Thursday, June 19, 2014

Il Timone salutes Matthew Alderman

Journalist Marco Respinti, a Senior Fellow of the Russell Kirk Center for Cultural Renewal, has written a warm article on our architecture contributor Matthew Alderman, appearing June 19 on the web site of the Italian journal of apologetics and culture Il Timone. Here it is, in my translation: 

Who says that beautiful sacred art is all in the past? 
Here is the talent of Matthew Alderman

Matthew Alderman is a sacred artist designing and working today, in our world, with a profound and beautiful taste that really seems to belong to another age. That is how he effectively shows the importance of the via pulchritudinis, the "way of beauty" that approaches God, knowing Him and loving Him, by means of the road that the reflection of His splendor, full of meaning, traces among the things of the world and in history, impelling man the artist to imitation.
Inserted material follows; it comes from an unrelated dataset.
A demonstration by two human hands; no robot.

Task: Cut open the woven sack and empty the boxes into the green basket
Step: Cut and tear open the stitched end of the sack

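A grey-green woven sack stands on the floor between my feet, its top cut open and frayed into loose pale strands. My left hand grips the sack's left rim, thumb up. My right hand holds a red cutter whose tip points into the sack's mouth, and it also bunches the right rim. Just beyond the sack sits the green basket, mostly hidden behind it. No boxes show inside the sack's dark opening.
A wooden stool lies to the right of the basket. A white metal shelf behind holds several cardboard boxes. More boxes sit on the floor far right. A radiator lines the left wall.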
With Alderman we then come to understand another important thing: that the category of the beautiful and the good -- that is, of the beautiful, full of meaning, that rises to God, is not just a peculiarity of a specific artistic or architectonic style, nor of a unique time in history, inevitably in the past. Artistic beauty is possible, as Alderman shows, hic et nunc, even today, by means of styles that unite -- with grace and taste, proportion and intelligence -- both tradition and innovation, both the individual talent and the history of art in its sumptuous complexity. That is, it is possible to be traditional while living in the modern age, and not just by slavishly reproducing antique styles. Beauty, like truth, is indeed a tradition: it passes through the age unchanging, to change the age itself by remaining always the same, even when it assumes new expressive forms whose legitimacy is given precisely by that unbreakable "umbilical cord" connecting it with what is permanent, and therefore -- in its essential and basic theological meaning -- not negotiable. 
Matthew Alderman, an American, a graduate of the University of Notre Dame in South Bend, Indiana, is an illustrator specializing in sacred art, ecclesiastical architecture, and liturgical furnishings. He writes for various Catholic publications, specialist and non-, such as Sacred Architecture, First Things, Antiphon: A Journal of Liturgical Renewal, and The Living Church, the periodical of the similarly named Catholic-friendly Anglican organization. 
His graphic and artistic works are included in collections everywhere, from California to Singapore, from Spain to Australia. 
In 2010 Alderman created 15 full-page illustrations for the important revised edition of the Roman Missal published by Liturgy Training Publications of Chicago. In 2011 he completed another 50 illustrations for the Sunday and daily hand-missals published in the United Kingdom by HarperCollins. And in 2013 he collaborated with the major American Catholic publisher FAITH Catholic (which issues 29 diocesan publications), celebrating its tenth year of activity by means of images and illustrations, often in the form of a triptych of "how it used to be". 
Besides sacred images, Alderman produces heraldic coats of arms, blazons, seals, and standards for schools, dioceses, ecclesiastical and private persons, and sometimes also sets his hand to "secular" artistic subjects. In this capacity, in 2013 he designed the new coat of arms of the Josephinum in Columbus, Ohio, the only Pontifical College not based in Rome. 
A few examples of the beauty and profundity of Alderman's art can be admired at this link, but all the sections in which the American artist's web site is articulated are full of images, studies, and realized works of great power and fascination.